Le parc des Buttes-Chaumont est assurément le plus pittoresque des jardins de Paris, et paraît-il de la plupart de ceux des villes de France. C’est possible, Eugène qui aime s’y promener ne pourrait se prononcer, n’ayant pas parcouru tout le pays. En tout cas, depuis qu’il demeure non loin de ce parc, il y vient souvent quelle que soit la saison. La multitude des essences végétales fait qu’en hiver il y a toujours de la verdure. Au printemps, c’est un charme pour les yeux de voir les feuilles sortir de leurs bourgeons, puis grandir en passant par toutes les nuances du vert, des claires aux plus sombres. En été, le site est agréablement rafraîchi par les vents qui se heurtent contre la colline. Quant à l’automne, la très riche palette de couleurs où domine le ton rouille des feuilles jaunissantes tente de nombreux peintres.

Pour Eugène, c’est un autre aspect du parc qui le tente. Une abondante jeunesse s’y ébat en toute saison. En temps scolaire, de nombreux groupes d’enfants des écoles voisines, accompagnés de leurs maîtres et de leurs maîtresses, y passent les heures prévues pour des activités de plein air. Durant les congés, ce sont des enfants de garderies qui viennent avec leurs moniteurs. Sans compter des jeunes du quartier qui s’y retrouvent en bandes de trois ou quatre, même plus, et qui parviennent à se distraire entre eux. Il y a encore les enfants de tous âges qui accompagnent sagement leurs parents, ceux-là on les voit de préférence le dimanche lors des sorties familiales. Lorsqu’il aperçoit un grand garçon de quinze-seize ans, marcher entre papa et maman, Eugène le prend quelque peu en pitié. « Tiens, se dit-il, en voilà encore un que l’on tient en laisse ! »

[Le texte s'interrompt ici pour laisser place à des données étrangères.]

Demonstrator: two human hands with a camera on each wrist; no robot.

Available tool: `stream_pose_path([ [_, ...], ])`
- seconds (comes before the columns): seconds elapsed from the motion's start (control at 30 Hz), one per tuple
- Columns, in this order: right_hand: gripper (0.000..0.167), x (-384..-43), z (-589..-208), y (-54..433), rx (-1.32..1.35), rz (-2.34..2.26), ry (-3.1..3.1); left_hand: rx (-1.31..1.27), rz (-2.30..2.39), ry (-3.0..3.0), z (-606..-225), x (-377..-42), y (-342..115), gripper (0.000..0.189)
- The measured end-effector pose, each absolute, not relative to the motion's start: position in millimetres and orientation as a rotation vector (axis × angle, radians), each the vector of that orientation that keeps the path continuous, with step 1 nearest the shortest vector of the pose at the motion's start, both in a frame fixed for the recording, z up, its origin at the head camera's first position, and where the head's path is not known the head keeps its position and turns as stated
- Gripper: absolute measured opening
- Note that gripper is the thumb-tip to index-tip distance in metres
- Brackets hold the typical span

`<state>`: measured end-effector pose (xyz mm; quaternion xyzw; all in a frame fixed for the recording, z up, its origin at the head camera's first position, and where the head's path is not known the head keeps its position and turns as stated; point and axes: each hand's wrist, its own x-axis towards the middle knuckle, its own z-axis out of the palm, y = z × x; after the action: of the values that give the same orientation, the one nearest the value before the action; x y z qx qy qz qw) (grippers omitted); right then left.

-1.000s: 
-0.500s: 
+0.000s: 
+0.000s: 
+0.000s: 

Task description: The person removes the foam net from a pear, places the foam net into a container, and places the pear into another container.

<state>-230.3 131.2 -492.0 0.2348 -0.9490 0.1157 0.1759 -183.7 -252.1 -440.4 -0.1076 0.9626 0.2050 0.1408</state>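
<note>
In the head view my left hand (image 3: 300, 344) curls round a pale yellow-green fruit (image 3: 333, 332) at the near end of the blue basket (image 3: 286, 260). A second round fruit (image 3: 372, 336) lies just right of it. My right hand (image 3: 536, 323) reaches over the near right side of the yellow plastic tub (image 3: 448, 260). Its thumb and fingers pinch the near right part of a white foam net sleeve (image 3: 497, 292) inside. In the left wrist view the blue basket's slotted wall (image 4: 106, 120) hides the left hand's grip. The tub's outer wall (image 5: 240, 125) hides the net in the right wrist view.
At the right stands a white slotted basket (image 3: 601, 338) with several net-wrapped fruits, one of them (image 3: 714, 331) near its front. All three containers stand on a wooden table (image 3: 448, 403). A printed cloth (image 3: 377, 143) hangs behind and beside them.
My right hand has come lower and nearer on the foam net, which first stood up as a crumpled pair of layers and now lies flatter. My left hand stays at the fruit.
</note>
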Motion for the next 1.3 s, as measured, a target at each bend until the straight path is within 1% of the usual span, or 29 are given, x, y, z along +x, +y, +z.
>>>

En plusieurs endroits du parc, des distractions attirent les enfants : manèges de chevaux de bois, balançoires, aires de jeux avec portiques, guignols, et d’autres encore. Il a même été aménagé, vers la partie haute du parc, une piste pour le patinage à roulettes. Elle a servi durant un certain temps, mais, insuffisamment entretenue et pleine de bosses, elle est maintenant désertée des patineurs et sert à des jeunes qui y font quelques exercices d’athlétisme en utilisant les barres qui délimitent la piste. Eugène les regarde lorsqu’il passe. Beaucoup sont des gars de seize-dix-sept ans ou plus, en short, et quelquefois torse nu, essayant de développer leurs pectoraux ou les muscles de leurs jarrets.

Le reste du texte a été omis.